--- START ---
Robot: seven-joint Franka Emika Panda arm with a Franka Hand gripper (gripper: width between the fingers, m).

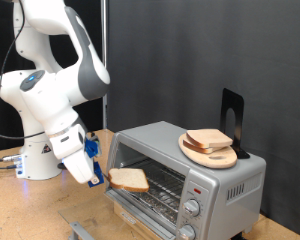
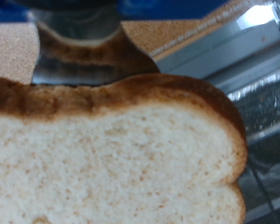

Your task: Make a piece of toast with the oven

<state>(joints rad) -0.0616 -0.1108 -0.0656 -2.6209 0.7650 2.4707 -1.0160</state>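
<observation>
A white Franka arm reaches down from the exterior view's left, its two-finger gripper (image 1: 98, 177) with blue fittings closed on one edge of a flat, roughly square slice of pale tan bread with a darker brown crust (image 1: 129, 179). The slice sticks out from the fingers toward the exterior view's right, lying nearly level, its far edge over the lowered glass door and just in front of the open mouth of the small boxy silver-grey toaster oven (image 1: 225, 178). The oven's wire rack (image 1: 167, 180) sits just beyond the bread, in line with it.

In the wrist view the bread (image 2: 112, 154) fills most of the picture: a soft, porous crumb, a smooth rounded brown crust, with shiny metal of the oven (image 2: 257, 65) behind it.

On the oven's flat top rests a round wooden plate (image 1: 222, 158) carrying more bread slices (image 1: 207, 140). Two round knobs (image 1: 191, 209) sit on the oven's front panel. Everything stands on a light wooden table (image 1: 30, 205).
</observation>
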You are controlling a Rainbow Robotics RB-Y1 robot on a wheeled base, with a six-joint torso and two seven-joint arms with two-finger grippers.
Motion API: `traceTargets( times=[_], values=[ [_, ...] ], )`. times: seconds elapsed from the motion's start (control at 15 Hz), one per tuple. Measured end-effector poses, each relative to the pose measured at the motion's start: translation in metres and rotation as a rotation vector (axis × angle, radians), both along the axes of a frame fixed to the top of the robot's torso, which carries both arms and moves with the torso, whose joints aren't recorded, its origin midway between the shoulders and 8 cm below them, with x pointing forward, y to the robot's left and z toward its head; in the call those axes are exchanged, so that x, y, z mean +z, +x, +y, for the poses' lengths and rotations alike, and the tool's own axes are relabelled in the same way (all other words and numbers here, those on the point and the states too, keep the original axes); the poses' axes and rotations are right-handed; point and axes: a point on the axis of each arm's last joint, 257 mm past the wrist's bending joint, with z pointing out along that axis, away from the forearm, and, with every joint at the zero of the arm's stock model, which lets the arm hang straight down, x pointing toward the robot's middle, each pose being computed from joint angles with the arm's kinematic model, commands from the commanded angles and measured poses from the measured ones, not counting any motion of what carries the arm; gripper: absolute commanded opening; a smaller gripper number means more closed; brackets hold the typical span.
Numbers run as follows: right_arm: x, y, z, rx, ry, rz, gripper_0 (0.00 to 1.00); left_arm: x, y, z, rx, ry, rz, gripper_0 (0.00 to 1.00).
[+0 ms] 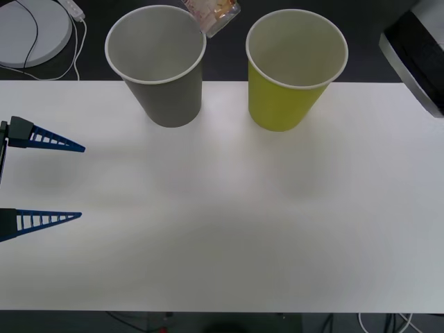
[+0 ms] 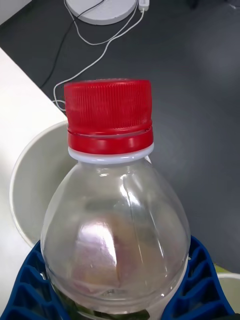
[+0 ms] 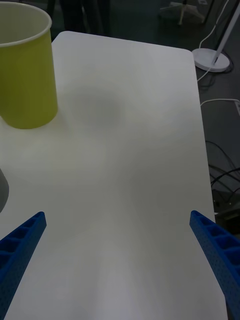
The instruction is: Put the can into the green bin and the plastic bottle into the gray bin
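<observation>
The left gripper [image 1: 82,181] waits low over the counter [image 1: 222,229], fingers spread wide and empty. Farther off, the right gripper [image 2: 120,295] clamps the plastic bottle [image 2: 115,210] above the gray bin [image 1: 156,59], apparently for dropping; the green bin [image 1: 295,66] stands beside.

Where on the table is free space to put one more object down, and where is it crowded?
Free: the whole white table in front of the gray bin and green bin, right of the open left gripper. A narrow bare gap lies between the bins. Crowded: the far edge, where the right gripper holds the plastic bottle over the gray bin's rim.
</observation>
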Motion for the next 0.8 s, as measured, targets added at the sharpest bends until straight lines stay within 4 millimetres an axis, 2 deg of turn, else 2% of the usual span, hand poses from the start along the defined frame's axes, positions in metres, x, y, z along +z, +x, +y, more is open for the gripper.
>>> traceTargets(
  times=[0.33,0.8],
  values=[
    [-0.006,0.012,0.024,-0.001,0.029,-0.038,0.00,0.000,0.000,0.000,0.000,0.000,0.000,1.00],
    [0.008,0.016,0.060,0.038,0.129,-0.095,0.00,0.000,0.000,0.000,0.000,0.000,0.000,1.00]
  ],
)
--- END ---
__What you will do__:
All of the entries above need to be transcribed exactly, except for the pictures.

__Output for this exercise__:
Robot: seven-joint Franka Emika Panda arm with a Franka Hand gripper (gripper: width between the fingers, m).


Your task: Make a piece of toast with the oven

<state>(joints rad) -0.0616 -0.1108 -0.0656 -2.6209 0.7650 2.4707 -1.0160</state>
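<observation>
A white Franka arm reaches down from the exterior view's left, its two-finger gripper (image 1: 98, 177) with blue fittings closed on one edge of a flat, roughly square slice of pale tan bread with a darker brown crust (image 1: 129, 179). The slice sticks out from the fingers toward the exterior view's right, lying nearly level, its far edge over the lowered glass door and just in front of the open mouth of the small boxy silver-grey toaster oven (image 1: 225, 178). The oven's wire rack (image 1: 167, 180) sits just beyond the bread, in line with it.

In the wrist view the bread (image 2: 112, 154) fills most of the picture: a soft, porous crumb, a smooth rounded brown crust, with shiny metal of the oven (image 2: 257, 65) behind it.

On the oven's flat top rests a round wooden plate (image 1: 222, 158) carrying more bread slices (image 1: 207, 140). Two round knobs (image 1: 191, 209) sit on the oven's front panel. Everything stands on a light wooden table (image 1: 30, 205).
</observation>
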You are controlling a Rainbow Robotics RB-Y1 robot on a wheeled base, with a six-joint torso and two seven-joint arms with two-finger grippers.
Motion API: `traceTargets( times=[_], values=[ [_, ...] ], )`. times: seconds elapsed from the motion's start (control at 15 Hz), one per tuple. Measured end-effector poses, each relative to the pose measured at the motion's start: translation in metres and rotation as a rotation vector (axis × angle, radians), both along the axes of a frame fixed to the top of the robot's torso, which carries both arms and moves with the torso, whose joints aren't recorded, its origin midway between the shoulders and 8 cm below them, with x pointing forward, y to the robot's left and z toward its head; in the call those axes are exchanged, so that x, y, z mean +z, +x, +y, for the poses' lengths and rotations alike, and the tool's own axes are relabelled in the same way (all other words and numbers here, those on the point and the states too, keep the original axes); the poses' axes and rotations are right-handed; point and axes: a point on the axis of each arm's last joint, 257 mm past the wrist's bending joint, with z pointing out along that axis, away from the forearm, and, with every joint at the zero of the arm's stock model, which lets the arm hang straight down, x pointing toward the robot's middle, each pose being computed from joint angles with the arm's kinematic model, commands from the commanded angles and measured poses from the measured ones, not counting any motion of what carries the arm; gripper: absolute commanded opening; a smaller gripper number means more closed; brackets hold the typical span.
Numbers run as follows: right_arm: x, y, z, rx, ry, rz, gripper_0 (0.00 to 1.00); left_arm: x, y, z, rx, ry, rz, gripper_0 (0.00 to 1.00).
[+0 ms] 
[+0 ms] 
[+0 ms] 
The instruction is: Put the can into the green bin and the plastic bottle into the gray bin
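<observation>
The left gripper [image 1: 82,181] waits low over the counter [image 1: 222,229], fingers spread wide and empty. Farther off, the right gripper [image 2: 120,295] clamps the plastic bottle [image 2: 115,210] above the gray bin [image 1: 156,59], apparently for dropping; the green bin [image 1: 295,66] stands beside.

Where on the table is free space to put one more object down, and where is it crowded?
Free: the whole white table in front of the gray bin and green bin, right of the open left gripper. A narrow bare gap lies between the bins. Crowded: the far edge, where the right gripper holds the plastic bottle over the gray bin's rim.
</observation>
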Motion for the next 0.8 s, as measured, targets added at the sharpest bends until straight lines stay within 4 millimetres an axis, 2 deg of turn, else 2% of the usual span, hand poses from the start along the defined frame's axes, positions in metres, x, y, z along +z, +x, +y, more is open for the gripper.
>>> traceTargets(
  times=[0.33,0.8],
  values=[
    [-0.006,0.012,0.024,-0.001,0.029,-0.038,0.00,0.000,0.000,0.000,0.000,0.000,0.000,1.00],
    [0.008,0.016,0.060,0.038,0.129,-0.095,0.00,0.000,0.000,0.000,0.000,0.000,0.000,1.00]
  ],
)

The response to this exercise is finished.